# Lost gear at the Hot Ditch



## huntingwood (Jun 13, 2009)

Hey everyone,

I was out fishing the hot ditch and the cove yesterday, and we came in right around dark. I accidentally left my Okuma rod and spinning reel and my cast net at the boat ramp at Chesapeake Yachts. I didn't realize it until a few hours later, and by the time I came all the way back, they were both gone. If anybody saw my gear and picked it up or knows someone who found it, I would greatly appreciate it if I could get it back. The rod and reel were birthday gifts. If you know anything please send me a private message.

As for the fishing, we caught a few small pups on large shiners and cut mullet right near the discharge area. We had one decent speck on a shiner out in the channel, but lost it at the boat. The cove was pretty dead, we didn't see anyone catching there.


----------



## c.story (Jul 28, 2009)

There seems to be a sudden influx in people losing gear there. Hopefully someone will be kind enough to try to get it back to you.


----------



## Fishman (Apr 23, 2000)

Some one found some gear a few days ago there and posted it on TF


----------



## robchoi (Aug 27, 2008)

Huntingwood, I sent you a PM.


----------



## wdbrand (May 24, 2007)

*Let us know*

how it turned out. I love an honest success story.


----------



## robchoi (Aug 27, 2008)

I've got them and will be returning them to him on Saturday.


----------



## NTKG (Aug 16, 2003)

robchoi said:


> I've got them and will be returning them to him on Saturday.


Rob,

your a good guy man. I met a few folks who knew you "asain rob" over at the park ring perch fishin.... had a few laughs with'em

u know i needed a new cast net right?


----------



## ORF Pete (Sep 26, 2009)

Nice success story.


----------



## wdbrand (May 24, 2007)

*Robchoi!!!!!!!!*

You are the man. Around 10 years or so ago, we were staying at the old Avalon motel. Two brothers were next door. When they left, one left his tackle bag at the door. I brought it in and looked for them til we left. Went thru it and found a trace I followed up. Ended up having the daughter leave them at a tackle shop on Timberlake in Lynchburg and the boy got his stuff back. Maybe 200 bucks worth of tackle. I knew I would eventually find who it belonged too and I wouldn't keep it. SOOOOO, thanks for doing the deed. The whole world should do more of it. Thanks again.
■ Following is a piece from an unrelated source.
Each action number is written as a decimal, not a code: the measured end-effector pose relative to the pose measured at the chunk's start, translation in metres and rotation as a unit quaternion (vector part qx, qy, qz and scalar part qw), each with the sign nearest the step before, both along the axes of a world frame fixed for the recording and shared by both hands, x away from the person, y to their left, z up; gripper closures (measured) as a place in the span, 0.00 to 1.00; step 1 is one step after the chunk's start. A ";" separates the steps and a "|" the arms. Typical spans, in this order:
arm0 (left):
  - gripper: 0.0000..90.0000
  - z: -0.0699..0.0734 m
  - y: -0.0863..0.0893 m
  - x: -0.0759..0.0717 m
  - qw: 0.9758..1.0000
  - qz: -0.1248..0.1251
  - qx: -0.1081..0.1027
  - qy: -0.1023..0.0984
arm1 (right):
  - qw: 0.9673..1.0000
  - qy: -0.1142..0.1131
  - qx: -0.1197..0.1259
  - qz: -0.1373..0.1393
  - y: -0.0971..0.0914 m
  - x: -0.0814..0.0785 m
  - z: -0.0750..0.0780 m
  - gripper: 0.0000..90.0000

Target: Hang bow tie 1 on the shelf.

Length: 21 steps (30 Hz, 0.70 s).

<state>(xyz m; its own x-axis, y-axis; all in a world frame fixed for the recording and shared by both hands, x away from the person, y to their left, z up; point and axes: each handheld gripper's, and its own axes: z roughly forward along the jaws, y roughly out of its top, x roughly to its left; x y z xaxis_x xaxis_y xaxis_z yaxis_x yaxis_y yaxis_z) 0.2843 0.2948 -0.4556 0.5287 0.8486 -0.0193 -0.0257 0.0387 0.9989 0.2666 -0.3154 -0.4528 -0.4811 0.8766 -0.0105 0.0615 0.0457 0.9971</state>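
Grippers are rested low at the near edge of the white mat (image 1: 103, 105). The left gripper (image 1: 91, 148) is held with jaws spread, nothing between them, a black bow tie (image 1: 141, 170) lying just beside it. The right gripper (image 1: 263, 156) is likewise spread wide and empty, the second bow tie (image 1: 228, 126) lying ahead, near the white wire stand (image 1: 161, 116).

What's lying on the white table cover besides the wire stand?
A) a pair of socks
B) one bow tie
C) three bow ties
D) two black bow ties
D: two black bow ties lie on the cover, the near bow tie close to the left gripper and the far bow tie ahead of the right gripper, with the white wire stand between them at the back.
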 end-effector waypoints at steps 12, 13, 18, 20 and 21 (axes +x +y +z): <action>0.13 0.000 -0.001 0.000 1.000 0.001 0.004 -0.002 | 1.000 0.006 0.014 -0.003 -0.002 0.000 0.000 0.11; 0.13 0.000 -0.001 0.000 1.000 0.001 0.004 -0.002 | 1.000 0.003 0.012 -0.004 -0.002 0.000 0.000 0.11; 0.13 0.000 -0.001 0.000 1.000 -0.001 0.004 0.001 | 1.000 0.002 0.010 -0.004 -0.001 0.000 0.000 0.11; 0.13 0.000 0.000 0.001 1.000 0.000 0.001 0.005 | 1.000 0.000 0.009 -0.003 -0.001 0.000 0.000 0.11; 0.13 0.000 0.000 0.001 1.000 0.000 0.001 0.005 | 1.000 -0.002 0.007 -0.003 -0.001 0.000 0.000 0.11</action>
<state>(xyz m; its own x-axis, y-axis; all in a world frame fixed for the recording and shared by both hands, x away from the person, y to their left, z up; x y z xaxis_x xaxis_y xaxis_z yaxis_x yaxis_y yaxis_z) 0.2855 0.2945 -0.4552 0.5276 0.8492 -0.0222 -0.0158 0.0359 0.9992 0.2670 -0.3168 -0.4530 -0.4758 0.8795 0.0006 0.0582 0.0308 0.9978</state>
PS: I remembered a fellow who I saw fishing with them on the pier and asked if he knew them. He said not by name but would do some diggin. This was before I was on any message board or most anyone else to read it either. The other guy came up with a name and it took me 3 months to track it all down, but got it done.


----------



## robchoi (Aug 27, 2008)

It's the right thing to do.

Simple as that.


----------



## O Shin Rin (Aug 31, 2009)

robchoi said:


> It's the right thing to do.
> 
> Simple as that.


True that :beer::beer::beer:


----------



## huntingwood (Jun 13, 2009)

Got my stuff back tonight!! Thanks again Rob and P&S!


----------



## OBX_Rat (Jul 12, 2007)

You know that in these tuff economic times us fellow P&S ers need to look out for one another.


----------



## bbcroaker (Jan 6, 2005)

You know all kayakers I've met so far "want to do the right thing"


----------



## rain maker (Nov 23, 2008)

*Pay it forward*

I hope one of you is around if my family is ever in a situation where I cant get to them right away. It's good to know there are still some honest people in the world.


----------



## redgrappler (Nov 18, 2005)

bbcroaker said:


> You know all kayakers I've met so far "want to do the right thing"


Amen to that. You know never know when karma may pay you a visit when your out on the water. Hopefully everyone is putting out major positive karma like Rob did.


----------



## jay b (Dec 1, 2002)

I know after listening to that "heart-felt" and "genuine" apology that Tiger is certainly trying to find some positive Karma ...... ummmmmmmmmmmmm


----------



## OBX_Rat (Jul 12, 2007)

Maybe if he only cheated once..... LOL


----------